METHOD FOR DETECTING MYCOBACTERIUM TUBERCULOSIS

Abstract

The present invention relates to a method for detecting Mycobacterium tuberculosis, which can replace the conventional culture method that takes a long time of four to eight weeks to detect active tuberculosis, and which is a method for detecting active Mycobacterium tuberculosis by using isotopes on a sample of a patient's sputum or bronchoalveolar lavage fluid.

Claims

1. A composition for detecting Mycobacterium tuberculosis in sputum or bronchoalveolar lavage fluid, comprising urea (.sup.13C-urea or .sup.14C-urea) composed of a carbon isotope.

2. The composition of claim 1, wherein the Mycobacterium tuberculosis is active Mycobacterium tuberculosis.

3. The composition of claim 1, wherein the composition detects a culture product for 1 to 7 days as a target.

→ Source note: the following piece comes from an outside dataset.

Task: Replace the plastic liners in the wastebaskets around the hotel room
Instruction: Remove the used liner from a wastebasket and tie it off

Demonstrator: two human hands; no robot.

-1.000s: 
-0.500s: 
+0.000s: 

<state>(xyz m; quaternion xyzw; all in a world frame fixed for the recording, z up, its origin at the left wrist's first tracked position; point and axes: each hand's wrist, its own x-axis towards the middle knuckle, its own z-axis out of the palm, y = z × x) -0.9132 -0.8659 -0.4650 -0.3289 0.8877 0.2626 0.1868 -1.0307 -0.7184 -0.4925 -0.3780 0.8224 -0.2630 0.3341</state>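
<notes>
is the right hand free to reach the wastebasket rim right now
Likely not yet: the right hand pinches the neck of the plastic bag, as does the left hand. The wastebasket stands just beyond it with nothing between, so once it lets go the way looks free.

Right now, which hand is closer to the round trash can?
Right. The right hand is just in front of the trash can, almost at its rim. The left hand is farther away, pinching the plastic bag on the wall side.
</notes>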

4. A method for detecting Mycobacterium tuberculosis, comprising the steps of: (a) treating a biological sample isolated from a patient suspected of tuberculosis with NaOH or N-acetyl-L-cysteine (NALC)-NaOH; (b) culturing the sample treated with NaOH or N-acetyl-L-cysteine (NALC)-NaOH in a liquid medium for culturing Mycobacterium tuberculosis; (c) treating a culture product cultured in the liquid medium with urea (.sup.13C-urea or .sup.14C-urea) composed of a carbon isotope; and (d) measuring .sup.13CO.sub.2 or .sup.14CO.sub.2 of the culture product.

5. The method of claim 4, wherein the biological sample is sputum or bronchoalveolar lavage fluid.

6. The method of claim 4, wherein the pH of the culture product cultured in the liquid medium of step (c) is pH 5 to pH 8.

7. A method for providing information for diagnosing tuberculosis, comprising the steps of: (a) treating a biological sample isolated from a patient suspected of tuberculosis with NaOH or N-acetyl-L-cysteine (NALC)-NaOH; (b) culturing the sample treated with NaOH or N-acetyl-L-cysteine (NALC)-NaOH in a liquid medium for culturing Mycobacterium tuberculosis; (c) treating a culture product cultured in the liquid medium with urea (.sup.13C-urea or .sup.14C-urea) composed of a carbon isotope; (d) measuring .sup.13CO.sub.2 or .sup.14CO.sub.2 of the culture product; and (e) determining the patient as a tuberculosis patient if the level of .sup.13CO.sub.2 or .sup.14CO.sub.2 is higher than a normal sample.

8. The method of claim 7, wherein the biological sample is sputum or bronchoalveolar lavage fluid.

Description

DESCRIPTION OF DRAWINGS

[0012] FIG. 1 is a mimetic diagram of the Mycobacterium tuberculosis detection process of the present invention.

[0013] FIG. 2 is the results of treating sputum without Mycobacterium tuberculosis (TB-, Control) and sputum of tuberculosis patients (TB+, Test) in the same way, and measuring changes in the concentration of .sup.13CO.sub.2 with an isotope ratio mass spectrometer (Gasbench II & Thermo Fisher Delta V advantage IRMS) within 1 day.

BEST MODE

[0014] As a result of researching a method for diagnosing Mycobacterium tuberculosis on site, the inventors of the present invention completed the present invention by confirming that active Mycobacterium tuberculosis can be detected by using isotopes in a patient's sputum or bronchoalveolar lavage sample.

[0015] The present invention provides a composition for detecting Mycobacterium tuberculosis in sputum or bronchoalveolar lavage fluid, including urea (.sup.13C-urea or .sup.14C-urea) composed of a carbon isotope.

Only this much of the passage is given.